:: DIRECTIONS ::
Could you reproduce the lines below from the one with "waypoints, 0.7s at" through the one with "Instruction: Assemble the"? Keep both ends and add nothing.
⁂
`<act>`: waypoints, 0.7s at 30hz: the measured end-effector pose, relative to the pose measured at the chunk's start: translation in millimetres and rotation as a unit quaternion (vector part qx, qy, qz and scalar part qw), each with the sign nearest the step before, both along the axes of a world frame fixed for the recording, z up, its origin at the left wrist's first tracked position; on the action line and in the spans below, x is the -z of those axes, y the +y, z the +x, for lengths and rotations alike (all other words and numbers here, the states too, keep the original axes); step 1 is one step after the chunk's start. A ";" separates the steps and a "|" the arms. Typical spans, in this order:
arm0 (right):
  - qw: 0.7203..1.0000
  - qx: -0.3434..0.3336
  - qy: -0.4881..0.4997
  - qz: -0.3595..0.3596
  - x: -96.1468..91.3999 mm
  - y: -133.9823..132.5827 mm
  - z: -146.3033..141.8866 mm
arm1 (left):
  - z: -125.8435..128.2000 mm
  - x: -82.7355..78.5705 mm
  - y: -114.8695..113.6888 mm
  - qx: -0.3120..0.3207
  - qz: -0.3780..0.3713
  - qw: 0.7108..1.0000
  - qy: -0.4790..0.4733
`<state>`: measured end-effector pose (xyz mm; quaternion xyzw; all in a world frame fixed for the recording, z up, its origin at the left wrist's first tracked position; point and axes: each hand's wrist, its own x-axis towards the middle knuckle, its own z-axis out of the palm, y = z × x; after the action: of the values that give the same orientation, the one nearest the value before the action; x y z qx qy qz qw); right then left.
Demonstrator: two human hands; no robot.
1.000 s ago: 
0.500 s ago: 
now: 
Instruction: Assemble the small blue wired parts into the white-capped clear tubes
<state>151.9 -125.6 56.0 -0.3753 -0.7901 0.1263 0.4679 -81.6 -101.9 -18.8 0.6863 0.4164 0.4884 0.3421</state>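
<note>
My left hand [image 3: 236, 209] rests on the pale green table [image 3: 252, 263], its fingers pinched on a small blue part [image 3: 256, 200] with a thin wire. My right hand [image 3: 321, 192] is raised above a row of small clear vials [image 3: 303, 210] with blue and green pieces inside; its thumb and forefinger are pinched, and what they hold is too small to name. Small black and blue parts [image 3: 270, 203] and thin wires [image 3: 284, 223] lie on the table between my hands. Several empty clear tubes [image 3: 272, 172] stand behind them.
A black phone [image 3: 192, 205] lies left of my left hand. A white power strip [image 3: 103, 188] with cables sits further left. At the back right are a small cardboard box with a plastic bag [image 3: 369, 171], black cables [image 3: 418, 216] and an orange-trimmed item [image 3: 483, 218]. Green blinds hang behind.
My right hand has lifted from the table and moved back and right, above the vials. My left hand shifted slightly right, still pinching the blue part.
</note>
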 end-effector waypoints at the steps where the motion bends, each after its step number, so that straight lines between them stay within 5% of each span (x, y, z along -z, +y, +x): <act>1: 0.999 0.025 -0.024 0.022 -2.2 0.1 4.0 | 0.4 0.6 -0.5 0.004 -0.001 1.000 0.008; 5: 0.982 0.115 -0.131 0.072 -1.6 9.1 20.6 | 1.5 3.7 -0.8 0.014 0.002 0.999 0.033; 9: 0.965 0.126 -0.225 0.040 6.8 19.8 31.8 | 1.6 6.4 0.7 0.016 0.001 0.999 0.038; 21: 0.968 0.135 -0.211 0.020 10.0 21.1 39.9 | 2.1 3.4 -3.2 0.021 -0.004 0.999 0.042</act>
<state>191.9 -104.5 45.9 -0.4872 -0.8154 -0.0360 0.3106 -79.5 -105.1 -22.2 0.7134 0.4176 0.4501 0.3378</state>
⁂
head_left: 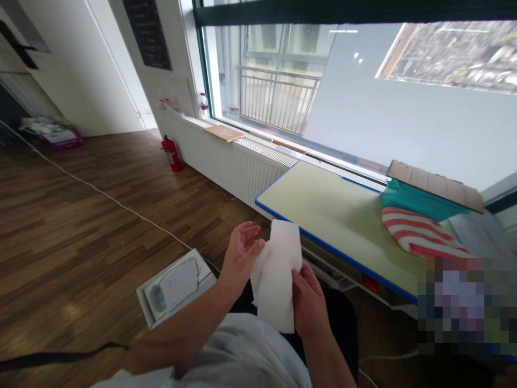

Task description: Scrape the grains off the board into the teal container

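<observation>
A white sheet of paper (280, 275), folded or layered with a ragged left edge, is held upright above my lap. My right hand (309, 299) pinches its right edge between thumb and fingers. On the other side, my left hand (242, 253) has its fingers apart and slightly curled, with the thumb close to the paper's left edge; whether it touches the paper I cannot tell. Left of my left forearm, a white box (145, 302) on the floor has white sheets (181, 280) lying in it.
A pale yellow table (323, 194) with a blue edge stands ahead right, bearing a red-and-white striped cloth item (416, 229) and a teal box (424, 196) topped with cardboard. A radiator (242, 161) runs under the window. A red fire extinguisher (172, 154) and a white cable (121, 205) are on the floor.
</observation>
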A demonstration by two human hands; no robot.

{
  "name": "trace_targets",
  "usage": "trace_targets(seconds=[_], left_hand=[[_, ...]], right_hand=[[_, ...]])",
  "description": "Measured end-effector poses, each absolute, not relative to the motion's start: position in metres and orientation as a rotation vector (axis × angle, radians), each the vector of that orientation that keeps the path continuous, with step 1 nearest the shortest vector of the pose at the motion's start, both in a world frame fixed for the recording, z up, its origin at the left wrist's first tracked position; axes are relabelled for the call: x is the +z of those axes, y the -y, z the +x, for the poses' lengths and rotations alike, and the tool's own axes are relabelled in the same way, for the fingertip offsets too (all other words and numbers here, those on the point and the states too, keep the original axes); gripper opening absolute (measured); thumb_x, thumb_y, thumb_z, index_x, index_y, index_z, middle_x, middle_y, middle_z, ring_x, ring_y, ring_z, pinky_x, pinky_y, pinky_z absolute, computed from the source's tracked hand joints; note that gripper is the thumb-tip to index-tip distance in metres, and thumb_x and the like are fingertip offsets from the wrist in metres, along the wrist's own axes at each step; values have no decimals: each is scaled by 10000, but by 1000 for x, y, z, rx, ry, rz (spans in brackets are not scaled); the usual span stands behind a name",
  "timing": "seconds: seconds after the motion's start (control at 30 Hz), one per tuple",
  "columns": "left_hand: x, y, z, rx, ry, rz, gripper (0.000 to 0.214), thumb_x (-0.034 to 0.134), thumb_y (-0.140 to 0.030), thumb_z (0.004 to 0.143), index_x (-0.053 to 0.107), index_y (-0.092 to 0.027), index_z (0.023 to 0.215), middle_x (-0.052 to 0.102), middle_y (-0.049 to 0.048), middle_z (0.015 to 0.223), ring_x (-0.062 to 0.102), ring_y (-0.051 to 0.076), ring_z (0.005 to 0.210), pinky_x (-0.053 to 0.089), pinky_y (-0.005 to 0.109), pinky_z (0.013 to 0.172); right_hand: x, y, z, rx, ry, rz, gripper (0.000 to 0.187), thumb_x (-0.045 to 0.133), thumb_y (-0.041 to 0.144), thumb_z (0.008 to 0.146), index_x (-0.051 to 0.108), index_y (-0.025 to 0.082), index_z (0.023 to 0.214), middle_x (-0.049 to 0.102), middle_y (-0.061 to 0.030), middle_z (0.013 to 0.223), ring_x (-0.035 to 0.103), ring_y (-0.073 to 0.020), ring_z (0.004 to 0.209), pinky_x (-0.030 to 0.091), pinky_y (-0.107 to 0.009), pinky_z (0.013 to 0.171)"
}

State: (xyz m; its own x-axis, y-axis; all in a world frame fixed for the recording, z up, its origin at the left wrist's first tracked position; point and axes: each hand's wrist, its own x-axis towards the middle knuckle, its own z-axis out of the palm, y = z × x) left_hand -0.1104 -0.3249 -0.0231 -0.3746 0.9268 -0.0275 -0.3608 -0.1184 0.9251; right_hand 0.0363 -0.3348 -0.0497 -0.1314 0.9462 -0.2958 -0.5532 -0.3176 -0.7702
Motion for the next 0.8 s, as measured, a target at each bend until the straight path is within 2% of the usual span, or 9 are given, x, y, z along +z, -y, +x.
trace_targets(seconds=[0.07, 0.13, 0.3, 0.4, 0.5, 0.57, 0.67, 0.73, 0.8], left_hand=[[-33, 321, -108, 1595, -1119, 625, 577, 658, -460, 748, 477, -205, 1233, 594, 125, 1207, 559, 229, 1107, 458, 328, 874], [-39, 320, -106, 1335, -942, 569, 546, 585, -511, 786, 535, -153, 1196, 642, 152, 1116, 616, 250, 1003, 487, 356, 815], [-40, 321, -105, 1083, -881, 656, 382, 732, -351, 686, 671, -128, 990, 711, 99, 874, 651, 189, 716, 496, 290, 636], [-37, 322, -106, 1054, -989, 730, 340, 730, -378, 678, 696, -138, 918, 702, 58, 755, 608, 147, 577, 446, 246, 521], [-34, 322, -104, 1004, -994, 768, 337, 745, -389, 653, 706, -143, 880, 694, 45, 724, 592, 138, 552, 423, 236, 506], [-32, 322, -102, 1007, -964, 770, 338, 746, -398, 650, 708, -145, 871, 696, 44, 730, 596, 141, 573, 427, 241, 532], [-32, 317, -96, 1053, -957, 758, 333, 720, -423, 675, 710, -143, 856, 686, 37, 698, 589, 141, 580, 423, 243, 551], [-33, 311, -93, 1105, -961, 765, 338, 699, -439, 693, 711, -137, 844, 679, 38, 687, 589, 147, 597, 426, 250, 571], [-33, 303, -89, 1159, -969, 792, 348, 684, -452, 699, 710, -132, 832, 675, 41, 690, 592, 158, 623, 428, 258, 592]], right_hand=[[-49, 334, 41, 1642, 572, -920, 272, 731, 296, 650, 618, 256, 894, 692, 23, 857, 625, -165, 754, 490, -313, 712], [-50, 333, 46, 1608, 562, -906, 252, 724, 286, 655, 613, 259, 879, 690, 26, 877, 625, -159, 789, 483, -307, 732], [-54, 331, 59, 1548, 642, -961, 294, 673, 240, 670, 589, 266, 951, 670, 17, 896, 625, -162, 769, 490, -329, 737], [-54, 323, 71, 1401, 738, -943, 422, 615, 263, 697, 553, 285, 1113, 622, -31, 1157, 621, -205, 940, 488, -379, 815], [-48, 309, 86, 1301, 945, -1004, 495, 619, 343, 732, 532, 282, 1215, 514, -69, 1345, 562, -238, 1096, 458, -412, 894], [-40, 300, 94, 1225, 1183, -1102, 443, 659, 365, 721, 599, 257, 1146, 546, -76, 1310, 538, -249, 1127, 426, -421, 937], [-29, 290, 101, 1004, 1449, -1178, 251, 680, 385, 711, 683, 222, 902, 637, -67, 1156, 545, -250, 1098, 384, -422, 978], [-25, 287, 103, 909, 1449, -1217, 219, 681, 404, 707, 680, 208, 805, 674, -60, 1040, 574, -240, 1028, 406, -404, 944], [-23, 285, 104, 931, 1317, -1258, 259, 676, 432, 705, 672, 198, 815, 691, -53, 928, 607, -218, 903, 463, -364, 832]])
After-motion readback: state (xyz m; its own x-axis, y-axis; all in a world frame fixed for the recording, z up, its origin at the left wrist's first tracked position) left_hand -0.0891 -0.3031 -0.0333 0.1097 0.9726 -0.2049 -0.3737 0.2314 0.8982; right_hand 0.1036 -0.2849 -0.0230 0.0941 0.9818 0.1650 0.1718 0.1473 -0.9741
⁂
:: OUTPUT OF THE TASK ::
`<act>`: waypoints, 0.7s at 30hz: the measured end-effector pose, relative to the pose measured at the chunk's start: translation in millimetres and rotation as a unit quaternion (vector part qx, qy, qz and scalar part qw), each with the sign nearest the step before, both along the axes of a world frame fixed for the recording, z up, its origin at the left wrist's first tracked position; on the action line and in the spans below, x is the -z of those axes, y the +y, z the +x, for lengths and rotations alike (all other words and numbers here, the states too, keep the original axes); step 1 is one step after the chunk's start. A ";" separates the steps and a "|" the arms. Typical spans, in this order:
arm0 (right):
  - qw: 0.7203..1.0000
  - qx: -0.3434..0.3336
  - qy: -0.4881..0.4997
  - qz: -0.3595..0.3596
  - x: -96.1468..91.3999 mm
  - y: -133.9823..132.5827 mm
  - z: -146.3033..141.8866 mm
arm1 (left):
  - z: -125.8435..128.2000 mm
  - x: -82.7355..78.5705 mm
  - y: -114.8695..113.6888 mm
  - qx: -0.3120..0.3207
  - qz: -0.3780..0.3713
  - qw: 0.7108..1.0000
  - qy: -0.4790..0.4733
`<state>`: measured end-effector pose (xyz mm; quaternion xyzw; all in a world frame fixed for the recording, z up, its origin at the left wrist's first tracked position; point and axes: each hand's wrist, its own x-axis towards the middle knuckle, its own z-axis out of the palm, y = z × x; after the action: of the values that give the same orientation, the one nearest the value before the action; x y z qx qy qz qw); right then left.
Demonstrator: two human hands; no robot.
1.000 s ago: 
0.500 s ago: 
now: 
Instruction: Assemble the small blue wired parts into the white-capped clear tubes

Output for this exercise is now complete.